Sebuah penelitian terbaru menyebutkan bahwa pelaku seks 'ekstrem' BDSM (Bondage and Discipline, Sadism and Masochism atau perbudakan, disiplin, sadis, dan masokis) memiliki kehidupan psikologis yang lebih sehat.
Seks BDSM juga disebut sebagai sebuah praktik seksual yang melibatkan rasa sakit dan kekerasan saat bercinta serta melukai diri sendiri atau pasangan untuk mencapai kepuasan.
Meskipun terdengar mengerikan, namun penelitian dari Tilburg University menunjukkan kalau hasil tes perilaku dan psikologis para pelaku seks BDSM jauh lebih baik dibanding mereka yang bercinta secara normal, demikian seperti yang dilansir dari Daily Mail.
Sebanyak 902 pelaku seks 'ekstrem' BDSM dan 434 non-BDSM terlibat dalam penelitian ini. Mereka diminta mengisi kuesioner tentang perilaku, sensitivitas penolakan, ikatan dalam sebuah hubungan asmara, dan kebahagiaan.
Hasilnya, kebanyakan pelaku BDSM memiliki sisi psikologis yang lebih sehat dan stabil. Mereka juga lebih terbuka dengan berbagai hal baru dan lebih jarang cemas dibandingkan dengan pelaku seks yang biasa-biasa saja.
Untuk ukuran sensitivitas penolakan - cara mengukur seberapa paranoid seseorang terhadap ketidaksukaan orang lain pada dirinya - ternyata pelaku BDSM juga mencetak skor yang lebih rendah. Sehingga mereka lebih bahagia dan percaya diri dengan hubungan yang dijalaninya.
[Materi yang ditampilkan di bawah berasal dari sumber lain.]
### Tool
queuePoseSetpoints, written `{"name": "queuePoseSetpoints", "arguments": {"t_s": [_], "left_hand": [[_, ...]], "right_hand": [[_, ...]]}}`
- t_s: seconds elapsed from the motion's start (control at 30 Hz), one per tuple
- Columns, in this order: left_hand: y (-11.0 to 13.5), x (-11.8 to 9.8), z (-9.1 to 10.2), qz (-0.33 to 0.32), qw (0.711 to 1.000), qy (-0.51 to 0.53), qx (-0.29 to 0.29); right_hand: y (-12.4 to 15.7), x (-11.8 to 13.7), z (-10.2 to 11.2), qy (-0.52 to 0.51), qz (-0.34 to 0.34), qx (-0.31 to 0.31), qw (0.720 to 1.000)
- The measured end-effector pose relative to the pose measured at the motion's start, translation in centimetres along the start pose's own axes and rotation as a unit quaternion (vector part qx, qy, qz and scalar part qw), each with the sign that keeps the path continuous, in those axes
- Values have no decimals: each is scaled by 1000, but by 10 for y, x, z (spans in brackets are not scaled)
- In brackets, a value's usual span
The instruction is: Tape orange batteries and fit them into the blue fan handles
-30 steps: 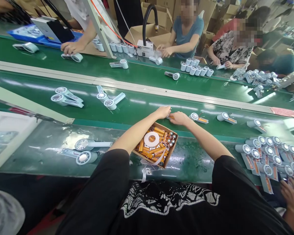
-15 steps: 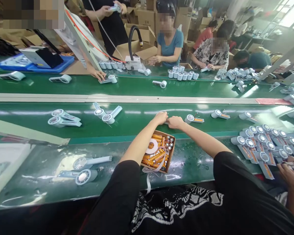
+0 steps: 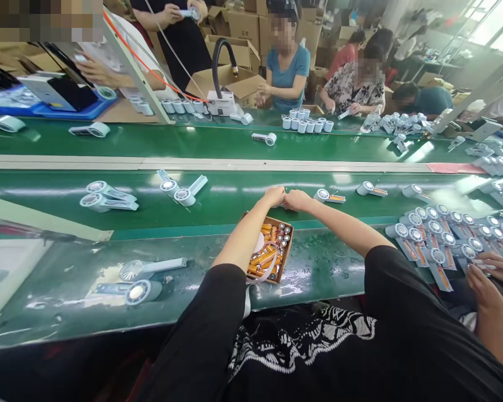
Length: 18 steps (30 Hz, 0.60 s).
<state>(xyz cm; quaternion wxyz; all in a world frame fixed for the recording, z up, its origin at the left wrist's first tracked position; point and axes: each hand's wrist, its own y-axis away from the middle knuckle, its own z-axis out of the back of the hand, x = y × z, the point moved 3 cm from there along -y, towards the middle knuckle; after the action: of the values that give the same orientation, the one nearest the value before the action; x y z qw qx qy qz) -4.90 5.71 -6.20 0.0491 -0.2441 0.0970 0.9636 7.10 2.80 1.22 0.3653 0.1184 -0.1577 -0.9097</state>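
Over the near green belt my left hand [image 3: 274,196] and my right hand [image 3: 297,200] meet, fingers closed and pressed together. What they grip is mostly covered by the fingers; only a thin greyish edge shows below them. Just right of my right hand lies a handheld fan [image 3: 322,195] with an orange battery in its open handle. Below my forearms stands a cardboard box [image 3: 290,248] of orange cylindrical batteries [image 3: 265,258], and my left forearm hides part of it. A pale tape ribbon hangs over the box's front.
Left on the belt are several handheld fans [image 3: 184,196]; two more fans [image 3: 142,291] lie on the near ledge. Many fans [image 3: 436,255] are piled at right, beside a co-worker's hands [image 3: 486,279]. Across a pale divider [image 3: 218,162] runs another belt, with people working behind it.
My hands have drawn closer together, still over the same spot on the belt. The view has shifted slightly. Across the belts, a co-worker's hand has lifted a fan off the far belt.
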Motion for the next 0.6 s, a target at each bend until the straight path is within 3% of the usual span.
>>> {"name": "queuePoseSetpoints", "arguments": {"t_s": [0.17,0.37,0.6], "left_hand": [[-7,-1,-10,-5,1000,17,5],[-13,-1,-18,-11,999,32,5],[-14,-10,-20,1,1000,30,6]], "right_hand": [[27,-25,-22,-26,-18,-30,999],[47,-44,-45,-162,-55,-122,978],[26,-33,-41,-83,-42,-44,995]]}}
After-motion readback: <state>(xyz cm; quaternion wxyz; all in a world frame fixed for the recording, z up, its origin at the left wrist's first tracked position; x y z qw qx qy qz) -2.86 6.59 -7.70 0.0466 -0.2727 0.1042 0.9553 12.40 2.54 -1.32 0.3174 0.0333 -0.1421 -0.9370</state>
Uniknya, peran pelaku BDSM ketika bercinta juga berhubungan dengan psikologis mereka. Misalnya 'dominan' (yang menyiksa) disebut punya sisi psikologis paling sehat dan stabil, sementara 'budak' (yang disiksa) sisi psikologisnya lebih rendah.
"Meskipun disiksa, buktinya pelaku BDSM yang bertindak sebagai 'budak' masih tetap memiliki sisi psikologis yang lebih baik daripada pelaku seks normal," terang Dr Andreas Wismeijer.
Hasil penelitian tersebut kemudian diterbitkan dalam Journal of Sexual Medicine.